Kardinal Rainer Maria Woelki, Erzbischof von Köln, gibt ein Statement ab. Foto: Rolf Vennenbernd/dpa DPA

Köln (dpa) - Der Kölner Kardinal Rainer Maria Woelki bedauert die in seinem Bistum entstandene Vertrauenskrise und will darauf mit einer Auszeit reagieren. «Natürlich habe ich Fehler gemacht bei der Aufarbeitung. Ich habe Fehler gemacht mit Blick auf die Kommunikation, und dafür übernehme ich selbstverständlich die Verantwortung. Das tut mir leid, das bedaure ich», sagte Woelki am Freitag in Köln. Bei einigen Betroffenen von sexuellem Missbrauch habe dies zu einer Retraumatisierung geführt. «Das tut mir aufrichtig von Herzen leid und weh.

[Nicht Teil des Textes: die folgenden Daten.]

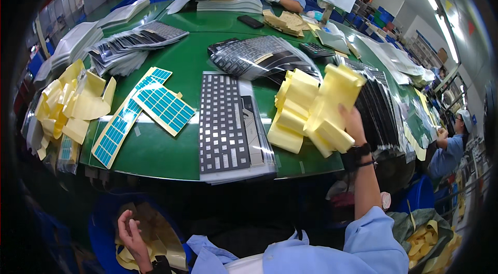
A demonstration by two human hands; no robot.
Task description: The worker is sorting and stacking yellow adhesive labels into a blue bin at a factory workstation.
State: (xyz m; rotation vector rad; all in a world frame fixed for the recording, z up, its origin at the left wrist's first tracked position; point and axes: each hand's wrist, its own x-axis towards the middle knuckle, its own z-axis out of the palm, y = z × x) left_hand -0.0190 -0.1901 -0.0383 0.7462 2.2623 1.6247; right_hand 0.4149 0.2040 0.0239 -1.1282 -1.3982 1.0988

Das Ganze hat auch zu einer Vertrauenskrise im Bistum geführt. Auch das bedaure ich.»

Papst Franziskus hatte zuvor mitgeteilt, dass Woelki im Amt bleiben könne, auch wenn er «große Fehler» gemacht habe. Woelki sagte, er habe vergangene Woche in Rom mit Franziskus gesprochen. «In diesem Gespräch hat mir der Papst deutlich gemacht, dass er sehr auf mich zählt, dass er auf mich baut.» Er habe insbesondere die Entschiedenheit gewürdigt, mit der der Missbrauchsskandal im Erzbistum Köln von Woelki aufgearbeitet worden sei.

«Ich habe in dem Gespräch mit dem Heiligen Vater ihm dann auch schon von einem länger in mir gereiften Gedanken berichtet, nämlich dass ich gerne eine längere Auszeit nehmen würde, um die Geschehnisse und die Ereignisse der vergangenen Monate für mich einzuordnen», sagte Woelki. In dieser Auszeit wolle er unter anderem überlegen, wie es künftig im Erzbistum Köln weitergehen solle. «Der Papst fand diesen Gedanken sehr gut, er hat mich darin unterstützt.» Die Auszeit werde von Mitte Oktober bis Anfang März dauern.